# Interlace your fingers into a double fist



## Bullgrit (Jan 19, 2012)

Put your hands together to make a double fist, with your fingers interlaced between each other.

Like this [photo from a Google search -- edit: wow, that image is bigger than I thought it would be]:






Now, pull them apart and do it again, but this time shift the interlacing. That is, if your left index finger was on top, (right pinky on bottom), when you did it without thinking about it, this time make your right index finger be on top, (left pinky on bottom).

Does the new arrangement feel weird? It kind of does to me.

When you interlace your fingers without thinking about it, do you put them together in the same way each time? I do.

When I put my hands together like that, I naturally do it so my left fingers are above the right fingers. I'm naturally right handed.

How about you? How do your fingers naturally go together, and are you right-handed, left-handed, or ambidextrous?

I've just spent the last 5 minutes playing with my hands and fingers about this while reading my computer screen.

Bullgrit


----------



## jonesy (Jan 19, 2012)

I'm not ambidextrous, but I'm not that far from one either, and honestly it doesn't feel different at all. And which hand ends up in the dominant position has more to do for me with what their position was before the motion began.


----------



## Gronin (Jan 19, 2012)

Interesting and perhaps a bit odd.

If I do it without thinking I always link them together with my left hand above my right hand.  I am also right handed.

I'm not sure how relevant my handedness is to this though as I have never been sure that I am a natural right hander.  I am left footed and left eye dominant and it is my understanding that the three are linked.  I have often wondered if I changed my own handedness as a child by copying what I saw around me.

There was an article a long time ago (the 70s) that linked the ability (and specifically the distance between the fingers) of individuals to do the Vulcan "Live Long and Propsper" salute.  With the idea that the hand with the greater space was the dominant hand.  Again I seem to be an exception to this as the distance with my left hand is greater.


----------



## Dannyalcatraz (Jan 19, 2012)

I'm ambidextrous- though I'm functionally a rightie- and I interlace with my left hand fingers above the right hand ones.


----------



## Stumblewyk (Jan 19, 2012)

I'm naturally a righty, and I "naturally interlace" with my right hand on top.

Though, to be honest, it doesn't feel weird at all to switch it up.  I attribute this to the fact that I've learned to do a lot more with my left hand/wrist than most people due to drumming, thought I'm hardly ambidextrous by any stretch of the imagination.


----------



## Bullgrit (Jan 19, 2012)

By the way: don't do a Google image search for "double fist".

Bullgrit


----------



## Fast Learner (Jan 20, 2012)

I noticed this at one point and actively made a point to do it the other way in order to try to get used to it but never succeeded (I'm a righty with my left-hand index finger on top).

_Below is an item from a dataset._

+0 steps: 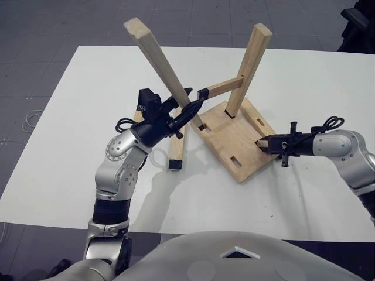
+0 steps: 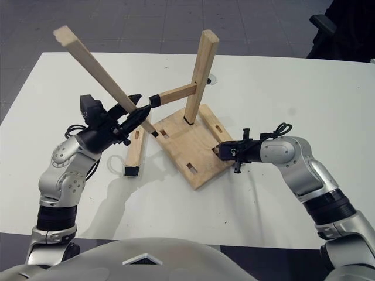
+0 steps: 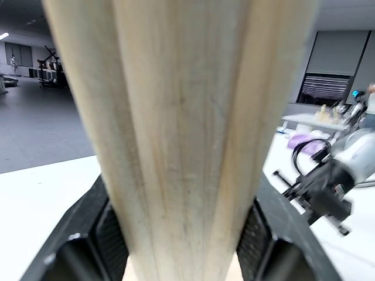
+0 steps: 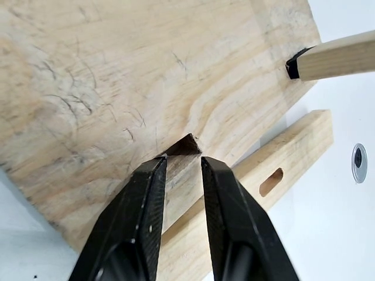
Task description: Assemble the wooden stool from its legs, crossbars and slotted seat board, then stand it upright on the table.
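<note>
Left end effector point(image 1: 192, 109) clenched on tilted leg point(image 1: 157, 57), foot at slot in seat board point(image 1: 227, 139) flat on counter point(image 1: 82, 88). Leg axis leans up and away toward robot's left; crossbar point(image 1: 225, 88) free end just beside grip, other end on upright leg point(image 1: 249, 67). Right end effector point(image 1: 261, 143) pinches board's near-right edge. Judgement: left arm must swing leg upright

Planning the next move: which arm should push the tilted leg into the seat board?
Left. The left claw grips the tilted leg, whose lower end sits at the board. The right claw pinches the board's edge, steadying it.
</note>
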`<state>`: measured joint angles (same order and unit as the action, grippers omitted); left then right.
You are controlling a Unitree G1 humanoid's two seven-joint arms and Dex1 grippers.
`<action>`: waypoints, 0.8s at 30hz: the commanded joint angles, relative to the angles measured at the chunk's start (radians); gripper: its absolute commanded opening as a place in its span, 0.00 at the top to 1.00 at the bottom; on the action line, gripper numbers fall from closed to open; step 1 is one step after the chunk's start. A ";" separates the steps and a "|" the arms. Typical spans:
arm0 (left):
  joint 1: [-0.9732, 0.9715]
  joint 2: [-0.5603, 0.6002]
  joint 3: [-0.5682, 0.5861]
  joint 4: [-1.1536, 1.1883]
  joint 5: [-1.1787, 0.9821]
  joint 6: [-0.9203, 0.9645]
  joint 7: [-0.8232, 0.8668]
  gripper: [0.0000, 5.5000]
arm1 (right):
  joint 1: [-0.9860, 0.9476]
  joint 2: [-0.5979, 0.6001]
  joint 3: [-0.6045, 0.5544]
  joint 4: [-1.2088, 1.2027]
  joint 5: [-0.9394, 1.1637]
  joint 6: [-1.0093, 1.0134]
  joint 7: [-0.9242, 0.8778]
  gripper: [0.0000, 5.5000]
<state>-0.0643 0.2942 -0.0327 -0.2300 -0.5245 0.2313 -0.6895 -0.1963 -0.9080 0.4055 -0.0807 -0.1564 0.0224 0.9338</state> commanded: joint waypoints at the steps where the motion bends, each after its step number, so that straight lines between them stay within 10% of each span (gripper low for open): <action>1: -0.011 -0.002 0.007 0.056 0.071 -0.082 0.009 0.62 | 0.056 -0.005 0.035 0.070 -0.070 0.020 0.018 0.80; 24: -0.071 -0.100 -0.033 0.275 0.133 -0.221 -0.017 0.62 | 0.022 0.017 0.048 0.145 -0.112 -0.080 0.016 0.80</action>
<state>-0.1141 0.2011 -0.0662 0.0367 -0.3902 0.0194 -0.6999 -0.2233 -0.9012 0.4044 0.0011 -0.1951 -0.0858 0.9248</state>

Similarly there is a _mudra_, a symbolic hand "pose", used in some Buddhist and Yogic meditation called the _Dhyāna Mudrā_ (in case those characters don't render right on your screen, _Dhyana Mudra_) where you rest one hand in the other like overlapping bowls, with your thumb tips touching:






The traditional pose is your left hand resting inside/above your right hand, but it's always felt crazy wrong to me while the opposite way, right above left, felt natural and was comfortable for hours.

It's weird how one thing feels so right and the other wrong, as with the interlacing.

(In looking for an image for this post, though, I did find tons of images with the right hand on top, even though the description that went with them usually specified left on top. FWIW, for the vast majority of meditators who use the pose there's no "magic" to doing it one way or another, or even in doing it at all; it's just a matter of tradition.)


----------



## Dannyalcatraz (Jan 20, 2012)

Bullgrit said:


> By the way: don't do a Google image search for "double fist".
> 
> Bullgrit




A warning worth it's weight in gold, I bet.


----------



## Jhaelen (Jan 20, 2012)

Bullgrit said:


> When I put my hands together like that, I naturally do it so my left fingers are above the right fingers. I'm naturally right handed.



When I put my hands together like that, I naturally do it so my right fingers are above the left fingers. I'm naturally left-handed.

It doesn't feel particularly odd to me, doing it the other way, though.


----------



## Cor Azer (Jan 20, 2012)

I'm right-handed, but I actually tend to not cross my thumbs when interlacing fingers - typically they just end up side-by-side. Were I to extrapolate from the pattern of my fingers, then my left thumb would be on top, but the other configuration doesn't feel wierd.


----------



## Janx (Jan 20, 2012)

I'm a rightie and my right fingers go on top.  It feels wrong the other way.

I'm also semi-ambitextrous.  Can't write my name well with my left, but otherwise, I can use my left for lifting, opening, stabbing things just fine.


----------



## Richards (Jan 22, 2012)

Likewise, I'm right-handed and when I interlace my fingers together the right digits are above the left ones.  I can do it the other way around without effort, but it doesn't feel natural that way.

Johnathan


----------